Did we sound fabulous, or what?

Monday, July 27th, 2015
Oysterville Church - Perfect Sound Box

Oysterville Church –  A Perfect ‘Sound Box’

I can never decide if the music in the Oysterville Church sounds best when I’m standing in the middle of it or if I’m outside ‘listening in.’ It’s almost a toss-up, but participating (such as I was able) in yesterday’s Vesper service with Cate and Starla Gable would really be hard to beat. They had the entire congregation singing and the church seemed to rock in perfect harmony and rhythm. No electricity needed!

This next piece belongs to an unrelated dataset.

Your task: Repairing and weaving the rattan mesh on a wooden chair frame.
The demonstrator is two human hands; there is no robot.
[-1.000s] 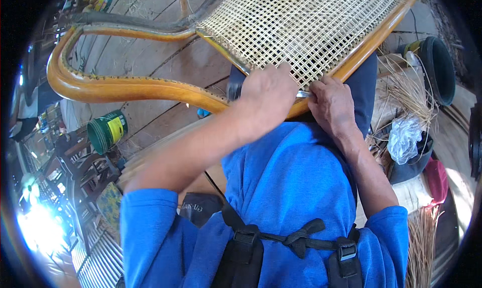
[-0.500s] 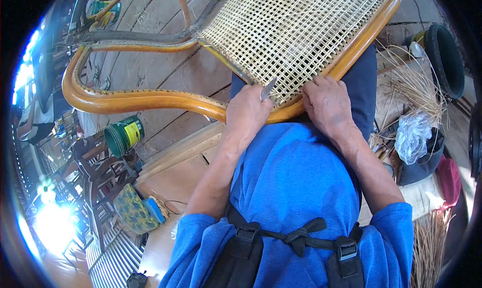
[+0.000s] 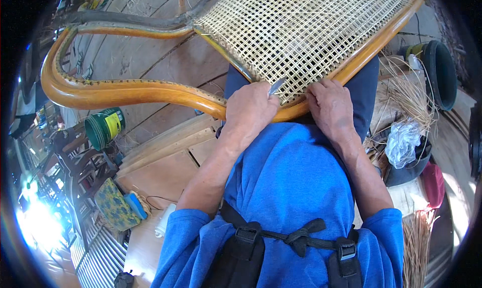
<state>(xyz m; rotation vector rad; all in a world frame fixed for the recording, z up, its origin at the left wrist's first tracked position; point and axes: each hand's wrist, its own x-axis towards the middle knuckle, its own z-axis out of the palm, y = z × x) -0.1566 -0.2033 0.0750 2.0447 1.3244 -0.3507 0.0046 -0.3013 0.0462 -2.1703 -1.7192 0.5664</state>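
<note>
Across my lap lies a curved, varnished wooden chair frame (image 3: 150, 93) with an open woven cane panel (image 3: 296, 32). My left hand (image 3: 250, 107) is closed around a small knife (image 3: 276, 85) at the panel's near corner. Its pointed metal blade sticks out past my thumb over the weave; the handle is hidden in my fist. A little to the right, my right hand (image 3: 330, 106) is closed, with bent fingers pressed to the cane's edge along the frame's inner rim. What its fingertips pinch is hidden.
Loose cane strands (image 3: 409, 94), a dark bucket (image 3: 442, 74) and a clear plastic bag (image 3: 403, 143) lie to the right. A bundle of cane (image 3: 417, 243) stands lower right. At left are a green bucket (image 3: 104, 127) and a patterned yellow-green block (image 3: 117, 205).
The view has shifted slightly, and the frame's curved left end appears farther left. Both hands stay at the same corner of the cane, the knife still in my left.
</note>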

Our little historic (1892) church is known, of course, for its superb acoustics. Dozens of musicians have told us how wonderful the sound is there and several have even recorded albums surrounded by its peace and quiet. I don’t know, though, if those recordings can completely capture the magic of hearing the music in person. Perhaps “magic” is the wrong word in the context of the building… maybe “spirit” as in “spiritual” would be a better descriptor.

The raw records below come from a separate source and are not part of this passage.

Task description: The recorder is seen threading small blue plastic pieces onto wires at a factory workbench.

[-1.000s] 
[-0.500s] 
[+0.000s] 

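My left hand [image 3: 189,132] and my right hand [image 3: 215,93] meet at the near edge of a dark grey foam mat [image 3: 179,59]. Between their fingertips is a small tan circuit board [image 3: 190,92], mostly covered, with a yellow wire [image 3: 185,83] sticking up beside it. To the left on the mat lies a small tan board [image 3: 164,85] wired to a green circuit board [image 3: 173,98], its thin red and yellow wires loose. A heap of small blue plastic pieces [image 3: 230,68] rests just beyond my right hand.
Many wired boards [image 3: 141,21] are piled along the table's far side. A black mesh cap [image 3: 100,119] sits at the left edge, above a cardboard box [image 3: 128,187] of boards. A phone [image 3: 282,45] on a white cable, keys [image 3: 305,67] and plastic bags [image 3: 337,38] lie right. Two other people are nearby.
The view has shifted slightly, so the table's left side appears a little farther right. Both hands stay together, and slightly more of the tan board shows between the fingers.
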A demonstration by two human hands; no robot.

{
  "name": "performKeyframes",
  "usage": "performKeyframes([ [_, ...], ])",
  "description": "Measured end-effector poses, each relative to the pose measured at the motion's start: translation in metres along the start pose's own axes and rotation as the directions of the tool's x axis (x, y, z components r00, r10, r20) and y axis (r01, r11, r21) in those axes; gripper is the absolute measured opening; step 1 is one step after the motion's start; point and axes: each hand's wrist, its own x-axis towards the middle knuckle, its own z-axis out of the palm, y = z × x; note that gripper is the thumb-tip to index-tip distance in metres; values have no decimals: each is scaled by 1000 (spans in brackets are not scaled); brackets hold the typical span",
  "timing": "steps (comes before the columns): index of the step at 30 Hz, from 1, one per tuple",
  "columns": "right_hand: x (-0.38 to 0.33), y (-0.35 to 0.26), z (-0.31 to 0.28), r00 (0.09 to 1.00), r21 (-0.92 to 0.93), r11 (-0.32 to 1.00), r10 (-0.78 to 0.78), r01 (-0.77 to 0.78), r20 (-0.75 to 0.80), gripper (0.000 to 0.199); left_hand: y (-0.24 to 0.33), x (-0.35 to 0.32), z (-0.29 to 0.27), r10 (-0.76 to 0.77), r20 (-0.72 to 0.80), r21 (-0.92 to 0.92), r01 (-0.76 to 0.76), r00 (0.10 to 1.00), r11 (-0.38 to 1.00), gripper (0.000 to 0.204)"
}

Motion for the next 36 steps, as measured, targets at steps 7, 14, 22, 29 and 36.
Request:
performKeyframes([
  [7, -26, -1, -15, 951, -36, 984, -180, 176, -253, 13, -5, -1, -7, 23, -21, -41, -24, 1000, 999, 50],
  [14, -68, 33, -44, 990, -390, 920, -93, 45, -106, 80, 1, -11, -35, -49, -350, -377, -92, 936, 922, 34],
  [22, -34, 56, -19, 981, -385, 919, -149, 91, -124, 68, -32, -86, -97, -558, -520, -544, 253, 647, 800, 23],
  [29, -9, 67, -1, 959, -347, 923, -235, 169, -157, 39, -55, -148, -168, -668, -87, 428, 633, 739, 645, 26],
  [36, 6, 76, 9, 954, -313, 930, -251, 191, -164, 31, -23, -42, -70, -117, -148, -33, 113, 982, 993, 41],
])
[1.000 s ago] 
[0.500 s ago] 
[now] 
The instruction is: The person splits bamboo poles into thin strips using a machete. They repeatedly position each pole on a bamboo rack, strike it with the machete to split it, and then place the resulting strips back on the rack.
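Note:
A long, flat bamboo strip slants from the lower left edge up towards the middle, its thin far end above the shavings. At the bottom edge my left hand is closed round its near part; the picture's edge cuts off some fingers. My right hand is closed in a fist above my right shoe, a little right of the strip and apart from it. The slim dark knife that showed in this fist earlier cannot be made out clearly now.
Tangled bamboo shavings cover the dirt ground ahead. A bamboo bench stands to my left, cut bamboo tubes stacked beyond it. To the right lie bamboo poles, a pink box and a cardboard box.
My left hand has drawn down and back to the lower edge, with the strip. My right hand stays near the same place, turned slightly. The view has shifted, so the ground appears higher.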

Cate and Starla Gable, July 26,2015

Cate and Starla Gable, July 26,2015

As part of their program yesterday (and with two designated helpers, Betty Lu Krause and my Kuzzin Kris Jones) Cate and Starla had us all singing two different rounds – “Let Us Sing Together” and “All Things Shall Perish.”  The second was a four-part round and Cate encouraged us to “be sure to listen to the harmonies” as we were singing.

Kris Jones Leads Part Four of "All Things shall Perish"

Kris Jones Leads Part Four of “All Things shall Perish”

How do you do that, I wonder? I think that must be the difference between true musicians and us lay people. I really have to stop singing in order to listen. Of course, I totally get that if we all did that, there’d be no harmonies to hear… but I stopped anyway for a moment. Fabulous!

I left the church thinking again that acoustic music is THE best. How fortunate we are to have that fabulous little structure right in our own backyard, so to speak. Not only does it provide the perfect ‘acoustical environment’ for all the talented musicians who perform there, it makes the rest of us sound good. Really good!